Le route 66 et les grands parcs américains en Harley Davidson
Page : Le barrage hydro-électrique Glenn Canyon Dam fut construit en 1963. Il lui a fallu pas moins de 17 années pour remplir les 96 canyons qu’il noya. Déjà, à l’époque, l’ouvrage était controversé. Aujourd’hui, des milliers d'amateurs de sports nautiques ne se posent guère de questions et profitent des étendues d’eaux paisibles créées par le barrage. Bien d’autres – dont je suis – regrettent ce lac artificiel, car ses eaux ont modifié l'écologie de la région et submergé toutes traces de l’habitat de ses anciens occupants, de probables merveilles géologiques et morphologiques uniques au monde… Je ne peux m’empêcher de penser aux fonds rocheux submergés par les eaux du lac, aux traces des peuples disparus, aux merveilles géologiques englouties. A toutes les vies animales – et peut-être humaines - piégées par la montée des eaux. Au fond du lac, l'ancien lit du Glenn Canyon, mais aussi, sur ses anciennes berges, une histoire de la terre oubliée à jamais. J’ai entendu parler d’un livre qui retrace une des premières descentes de la Glenn River “Voyage avec Ralph Newcomb“. Je ne l’ai jamais trouvé. Même ce passé si récent semble avoir accompagné la mort silencieuse d’un fleuve majestueux et sauvage.

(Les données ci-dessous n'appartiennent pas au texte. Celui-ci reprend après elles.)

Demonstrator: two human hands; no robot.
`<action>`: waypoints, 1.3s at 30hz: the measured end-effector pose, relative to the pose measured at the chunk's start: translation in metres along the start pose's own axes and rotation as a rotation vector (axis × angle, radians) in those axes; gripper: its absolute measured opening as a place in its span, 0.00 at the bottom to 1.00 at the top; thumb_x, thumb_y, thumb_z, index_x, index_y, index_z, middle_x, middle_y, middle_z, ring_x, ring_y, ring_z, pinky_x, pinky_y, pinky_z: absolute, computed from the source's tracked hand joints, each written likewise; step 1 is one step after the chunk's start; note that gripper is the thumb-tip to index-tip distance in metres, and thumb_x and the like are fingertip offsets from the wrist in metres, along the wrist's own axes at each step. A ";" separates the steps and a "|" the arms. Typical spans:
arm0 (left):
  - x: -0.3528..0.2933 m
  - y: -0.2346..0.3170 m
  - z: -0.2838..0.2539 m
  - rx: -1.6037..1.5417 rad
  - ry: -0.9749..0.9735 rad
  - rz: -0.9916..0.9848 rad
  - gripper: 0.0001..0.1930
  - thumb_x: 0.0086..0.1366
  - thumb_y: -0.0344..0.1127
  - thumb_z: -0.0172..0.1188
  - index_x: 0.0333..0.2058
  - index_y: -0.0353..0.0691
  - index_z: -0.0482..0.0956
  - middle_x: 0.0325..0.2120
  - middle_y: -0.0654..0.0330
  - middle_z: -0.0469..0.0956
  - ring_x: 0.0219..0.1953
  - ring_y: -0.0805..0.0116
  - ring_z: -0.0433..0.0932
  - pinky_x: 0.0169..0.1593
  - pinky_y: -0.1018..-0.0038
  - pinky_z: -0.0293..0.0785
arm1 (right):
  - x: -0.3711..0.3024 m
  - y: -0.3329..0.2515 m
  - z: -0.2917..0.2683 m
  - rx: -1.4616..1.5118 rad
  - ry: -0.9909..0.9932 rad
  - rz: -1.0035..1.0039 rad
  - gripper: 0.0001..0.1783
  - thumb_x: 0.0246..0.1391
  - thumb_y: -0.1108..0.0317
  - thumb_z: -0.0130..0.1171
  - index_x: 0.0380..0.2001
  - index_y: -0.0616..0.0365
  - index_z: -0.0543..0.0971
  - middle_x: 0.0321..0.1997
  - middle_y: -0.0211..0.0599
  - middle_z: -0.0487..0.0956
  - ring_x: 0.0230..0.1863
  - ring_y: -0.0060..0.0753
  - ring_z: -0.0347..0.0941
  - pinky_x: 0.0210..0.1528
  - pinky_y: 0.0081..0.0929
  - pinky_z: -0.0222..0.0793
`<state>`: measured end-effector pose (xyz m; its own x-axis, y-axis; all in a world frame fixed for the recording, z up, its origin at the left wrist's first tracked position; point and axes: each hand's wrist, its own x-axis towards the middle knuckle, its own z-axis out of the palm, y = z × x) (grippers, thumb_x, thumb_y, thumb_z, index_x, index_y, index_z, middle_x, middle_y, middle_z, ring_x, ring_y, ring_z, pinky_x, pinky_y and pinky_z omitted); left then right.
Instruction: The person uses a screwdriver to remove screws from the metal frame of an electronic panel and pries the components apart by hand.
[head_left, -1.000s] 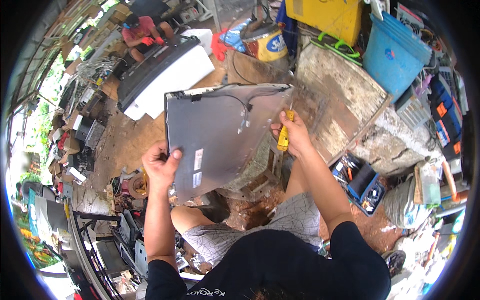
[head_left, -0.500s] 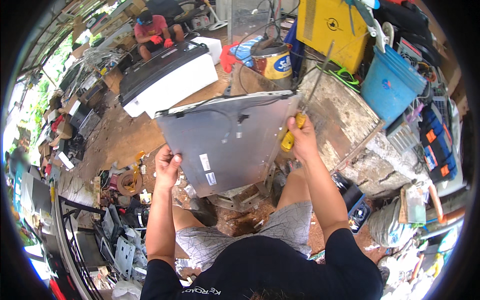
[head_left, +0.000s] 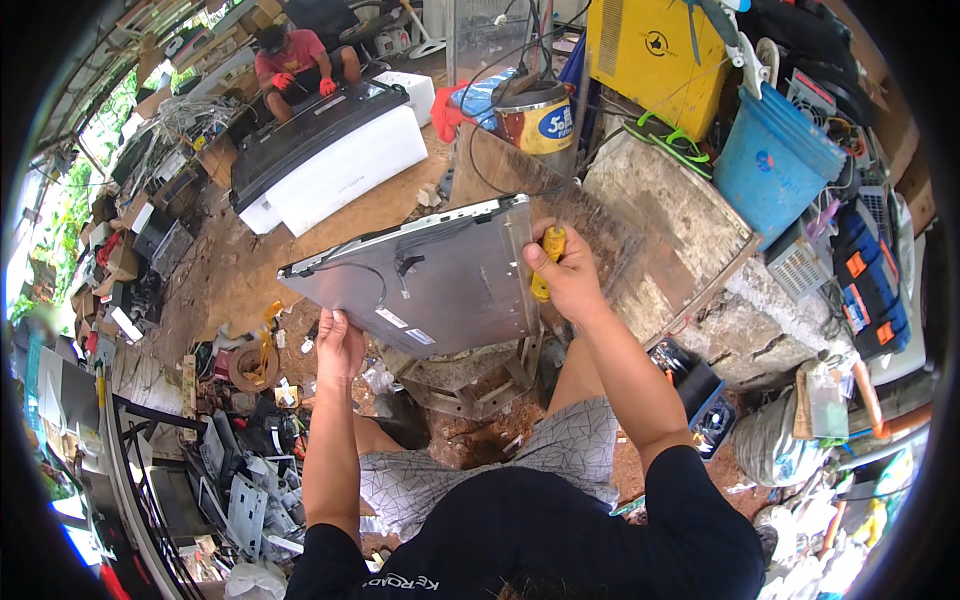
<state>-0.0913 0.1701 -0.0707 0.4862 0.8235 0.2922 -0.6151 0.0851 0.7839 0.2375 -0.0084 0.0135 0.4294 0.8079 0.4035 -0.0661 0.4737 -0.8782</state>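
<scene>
A flat grey metal-backed display panel (head_left: pixel 450 280) is held tilted in front of me, with thin black cables along its far edge and white labels on its back. My left hand (head_left: pixel 340 347) grips its near left edge, thumb on the back face. My right hand (head_left: pixel 570 275) is closed around a yellow-handled screwdriver (head_left: pixel 549 262) at the panel's right edge. Its thumb lies against that edge; whether the fingers also clamp the panel is hidden. Under the panel stands a low metal-framed stand (head_left: pixel 470 385), partly covered.
Ahead lies a large white and black appliance (head_left: pixel 350 165), with a person in red gloves (head_left: pixel 300 75) behind it. At right are a wooden board (head_left: pixel 670 230), a blue bucket (head_left: pixel 775 165), a yellow machine (head_left: pixel 650 60) and a paint can (head_left: pixel 535 120). Scrap parts (head_left: pixel 250 500) crowd the left.
The panel has shifted left and nearer the stand, tipping flatter so its back looks foreshortened. Both hands moved with it, and the screwdriver has come left with my right hand.
</scene>
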 end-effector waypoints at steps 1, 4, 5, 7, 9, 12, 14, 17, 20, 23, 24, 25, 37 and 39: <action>0.000 -0.004 -0.002 -0.017 0.010 0.001 0.26 0.70 0.43 0.63 0.63 0.45 0.70 0.64 0.61 0.70 0.67 0.61 0.65 0.72 0.58 0.56 | 0.000 0.001 0.003 -0.012 0.005 0.019 0.13 0.62 0.65 0.68 0.42 0.57 0.75 0.35 0.20 0.74 0.36 0.14 0.67 0.40 0.19 0.66; -0.003 -0.010 -0.006 -0.053 0.038 -0.003 0.29 0.70 0.48 0.61 0.65 0.44 0.66 0.67 0.61 0.67 0.69 0.59 0.63 0.73 0.56 0.53 | -0.002 0.004 0.013 -0.058 -0.011 0.027 0.12 0.61 0.67 0.68 0.42 0.58 0.76 0.35 0.21 0.74 0.36 0.15 0.67 0.40 0.19 0.67; -0.004 -0.012 -0.007 -0.063 0.049 -0.004 0.31 0.70 0.51 0.60 0.66 0.43 0.65 0.67 0.60 0.66 0.69 0.58 0.62 0.73 0.56 0.52 | -0.002 0.005 0.016 -0.089 -0.020 0.021 0.12 0.61 0.67 0.68 0.42 0.59 0.76 0.35 0.21 0.75 0.36 0.15 0.68 0.39 0.19 0.68; -0.008 -0.014 -0.009 -0.080 0.042 -0.014 0.32 0.70 0.53 0.59 0.67 0.45 0.65 0.68 0.60 0.66 0.70 0.57 0.62 0.74 0.54 0.52 | -0.003 0.006 0.024 -0.146 -0.024 0.019 0.12 0.61 0.67 0.68 0.43 0.59 0.76 0.34 0.22 0.75 0.35 0.15 0.68 0.39 0.19 0.68; -0.011 -0.015 -0.009 -0.110 0.035 -0.004 0.34 0.70 0.56 0.58 0.68 0.46 0.63 0.68 0.60 0.65 0.71 0.56 0.61 0.74 0.52 0.52 | -0.004 0.005 0.034 -0.176 -0.026 0.013 0.12 0.61 0.67 0.68 0.43 0.60 0.77 0.33 0.22 0.75 0.35 0.15 0.69 0.39 0.19 0.68; -0.015 -0.012 -0.009 -0.161 0.059 0.027 0.40 0.68 0.63 0.56 0.70 0.46 0.61 0.70 0.60 0.63 0.72 0.54 0.59 0.74 0.51 0.50 | 0.000 -0.003 0.052 -0.173 -0.047 0.092 0.14 0.61 0.62 0.69 0.42 0.58 0.77 0.34 0.22 0.76 0.35 0.17 0.70 0.40 0.21 0.68; -0.018 -0.008 -0.007 -0.185 0.131 0.021 0.45 0.65 0.70 0.55 0.71 0.46 0.59 0.71 0.60 0.61 0.73 0.53 0.57 0.75 0.50 0.49 | 0.004 -0.013 0.067 -0.287 -0.071 0.018 0.14 0.60 0.63 0.69 0.41 0.59 0.78 0.33 0.25 0.77 0.34 0.18 0.71 0.40 0.23 0.69; -0.022 -0.007 0.003 -0.444 0.269 -0.007 0.52 0.59 0.79 0.51 0.72 0.47 0.59 0.72 0.60 0.60 0.74 0.53 0.55 0.75 0.49 0.47 | 0.020 -0.034 0.086 -0.451 -0.153 -0.028 0.14 0.57 0.64 0.70 0.40 0.60 0.78 0.31 0.31 0.79 0.34 0.22 0.73 0.40 0.25 0.71; -0.028 -0.025 0.022 -0.510 0.433 -0.013 0.56 0.56 0.86 0.42 0.72 0.50 0.59 0.72 0.59 0.59 0.73 0.51 0.55 0.75 0.47 0.47 | 0.036 -0.051 0.108 -0.582 -0.278 -0.085 0.15 0.56 0.64 0.70 0.41 0.60 0.79 0.31 0.39 0.81 0.33 0.32 0.76 0.40 0.30 0.72; -0.031 -0.054 0.038 -0.581 0.441 -0.078 0.55 0.59 0.85 0.34 0.72 0.48 0.59 0.72 0.57 0.58 0.74 0.49 0.54 0.75 0.46 0.47 | 0.046 -0.053 0.129 -0.742 -0.431 -0.141 0.15 0.56 0.63 0.69 0.41 0.59 0.79 0.32 0.45 0.81 0.33 0.45 0.78 0.39 0.36 0.72; -0.036 -0.066 0.042 -0.630 0.366 -0.082 0.54 0.60 0.83 0.33 0.72 0.47 0.58 0.72 0.57 0.57 0.74 0.49 0.54 0.75 0.46 0.48 | 0.047 -0.050 0.135 -0.795 -0.487 -0.192 0.15 0.56 0.63 0.69 0.41 0.59 0.79 0.32 0.47 0.81 0.34 0.50 0.79 0.39 0.38 0.72; -0.040 -0.078 0.046 -0.593 0.438 -0.139 0.53 0.61 0.82 0.32 0.72 0.46 0.57 0.72 0.56 0.57 0.74 0.48 0.53 0.75 0.46 0.49 | 0.046 -0.045 0.141 -0.854 -0.526 -0.166 0.15 0.55 0.62 0.69 0.42 0.58 0.79 0.33 0.48 0.81 0.35 0.52 0.78 0.39 0.40 0.72; -0.091 -0.213 0.032 -0.993 0.633 -0.375 0.52 0.59 0.79 0.42 0.70 0.42 0.60 0.67 0.51 0.63 0.66 0.48 0.65 0.68 0.50 0.64 | 0.017 0.022 0.149 -1.124 -0.796 -0.210 0.15 0.54 0.60 0.67 0.41 0.54 0.79 0.39 0.44 0.82 0.46 0.53 0.79 0.45 0.48 0.74; -0.097 -0.219 0.024 -1.001 0.596 -0.392 0.52 0.60 0.79 0.41 0.70 0.42 0.60 0.66 0.50 0.64 0.65 0.47 0.66 0.67 0.48 0.65 | 0.010 0.034 0.155 -1.097 -0.811 -0.260 0.13 0.54 0.60 0.67 0.39 0.53 0.78 0.40 0.42 0.83 0.46 0.51 0.79 0.45 0.47 0.74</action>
<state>0.0110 0.0583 -0.2577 0.5473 0.7505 -0.3703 -0.8239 0.5609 -0.0809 0.0997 0.0703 0.0274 -0.3424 0.8944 0.2878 0.8298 0.4315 -0.3539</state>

Quand les eaux sont hautes, il est possible d'accoster près du Rainbow Bridge, site sacré des indiens, cathédrale naturelle monumentale, qui, comme les oeuvres religieuses, se désacralise petit à petit devant la horde touristique. “le bridge ne sera guère plus qu'une curiosité géologique isolée, un prolongement de ce diorama de musée auquel l'industrie touristique tend à réduire le monde naturel (Ed. Abbey). Je suis heureux que le Raimbow Bridge ne soit pas sur notre chemin.